Metadata-Version: 2.4
Name: torch-gqc
Version: 0.8.1
Summary: Adaptive gradient accumulation for improved training efficiency
Author-email: Christopher O'Quinn <chrisoquinn.2@gmail.com>
License: MIT
Project-URL: Homepage, https://github.com/smithblack-0/GradientQualityControl
Project-URL: Repository, https://github.com/smithblack-0/GradientQualityControl
Project-URL: Documentation, https://github.com/smithblack-0/GradientQualityControl
Keywords: deep-learning,pytorch,optimization,gradient-accumulation,training
Classifier: Development Status :: 4 - Beta
Classifier: Intended Audience :: Science/Research
Classifier: License :: OSI Approved :: MIT License
Classifier: Programming Language :: Python :: 3
Classifier: Programming Language :: Python :: 3.9
Classifier: Programming Language :: Python :: 3.10
Classifier: Programming Language :: Python :: 3.11
Classifier: Programming Language :: Python :: 3.12
Classifier: Topic :: Scientific/Engineering :: Artificial Intelligence
Requires-Python: >=3.9
Description-Content-Type: text/markdown
License-File: LICENSE
Requires-Dist: torch>=2.0.0
Requires-Dist: numpy>=1.20.0
Requires-Dist: scipy>=1.7.0
Provides-Extra: dev
Requires-Dist: pytest>=7.0; extra == "dev"
Requires-Dist: pytest-cov; extra == "dev"
Requires-Dist: black; extra == "dev"
Requires-Dist: ruff; extra == "dev"
Dynamic: license-file

# Gradient Quality Control

**Gradient Quality Control (GQC)** is a training paradigm that improves gradient quality by means other than datasource filtering before the gradients ever reach the optimizer.
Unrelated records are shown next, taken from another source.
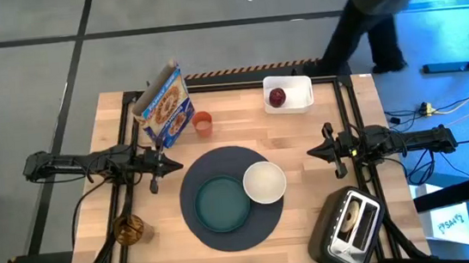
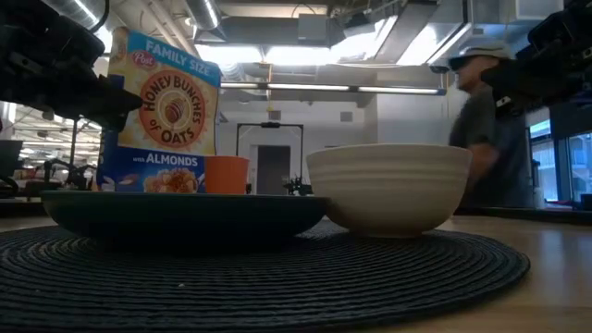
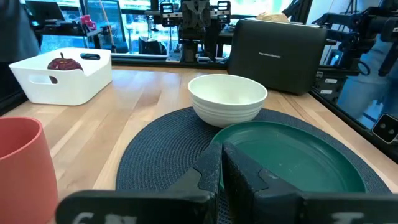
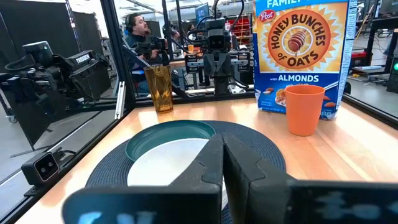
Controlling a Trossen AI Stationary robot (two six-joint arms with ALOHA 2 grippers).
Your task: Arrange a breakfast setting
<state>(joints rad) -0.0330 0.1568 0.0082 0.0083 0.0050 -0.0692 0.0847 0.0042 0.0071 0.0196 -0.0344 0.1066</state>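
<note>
- Sitting mid-bench, one round dark placemat (image 1: 229, 201) carries one teal plate (image 1: 219, 204) and one white bowl (image 1: 264, 182), the bowl touching the plate's rim on the side toward the toaster
- Standing beyond the placemat's far edge are one cereal box (image 1: 166, 105) and one small orange cup (image 1: 203, 124) just beside it
- One white container (image 1: 298, 92) near the bench's far edge holds one red apple (image 1: 277, 98)
- One toaster (image 1: 350, 226) sits off the placemat at the bench's near right corner; one amber glass (image 1: 128, 229) stands off its left
- Bare wood lies between placemat and container
- Left claw (image 1: 155, 163) hangs just off the placemat's left edge, fingers pressed together, empty
- Right claw (image 1: 321, 151) hangs to the placemat's right, fingers likewise together, empty
- One person (image 1: 373, 1) stands beyond the bench's far edge
</note>
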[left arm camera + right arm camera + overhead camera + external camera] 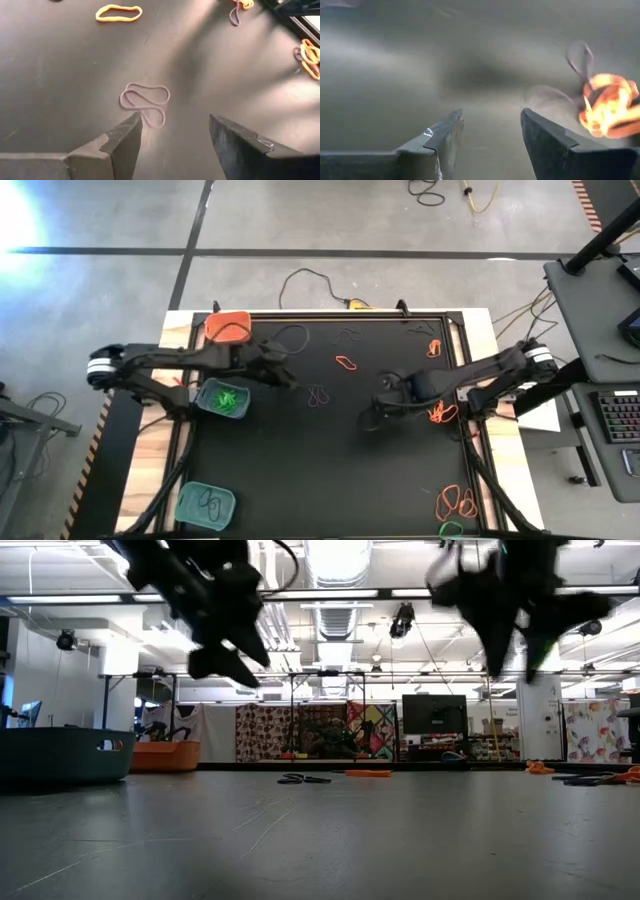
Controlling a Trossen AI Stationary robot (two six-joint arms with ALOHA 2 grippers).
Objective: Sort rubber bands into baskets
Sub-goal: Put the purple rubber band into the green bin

Most of our algorithms do this by drawing additional samples adaptively, rather than relying on post-facto optimizer denoising mechanisms that primarily slow down training. This tends to significantly improve pretraining speed.

This library provides production-grade, drop-in optimizer wrappers implementing GQC algorithms via adaptive sampling. The solution is a new kind of **component** lying orthogonal to standard optimizers that preconditions the gradients to a higher quality before the optimizers ever observe them. These **Gradient Cleaner** wrappers dynamically vary batch size through gradient accumulation to maintain consistent gradient quality, significantly improving token sample efficiency during pretraining. **They operate in constant memory, are compatible with almost any pytorch optimizer, and require minimal training loop changes.**

Full understanding of the phenomenon is currently at a 'research-grade' level, but appears likely to scale nicely and, at minimum, is extremely beneficial when training small-scale models.

## What do I do do use this?

This library requires proficiency in adding and lightly modifying torch training loops to use.

You replace nothing. You still operate using your standard training loop, and add a component. Using the library is more akin to adding gradient clipping to a transformer without it than swapping a component such as replacing SGD with AdamW. Notably, as the underlying mechanism is just a special version of gradient accumulation, anything that can perform gradient accumulation is in theory compatible with these algorithms.

The system is literally implemented as an optimizer-wrapper that takes over invoking zero_grad() and .step() from the user. The module then decides when to take a step, performing gradient accumulation and increasing gradient quality proportionally. Some Cleaners apply other tricks as well, but they all act as optimizer wrappers to improve gradient quality before the gradients hit the optimizers themselves.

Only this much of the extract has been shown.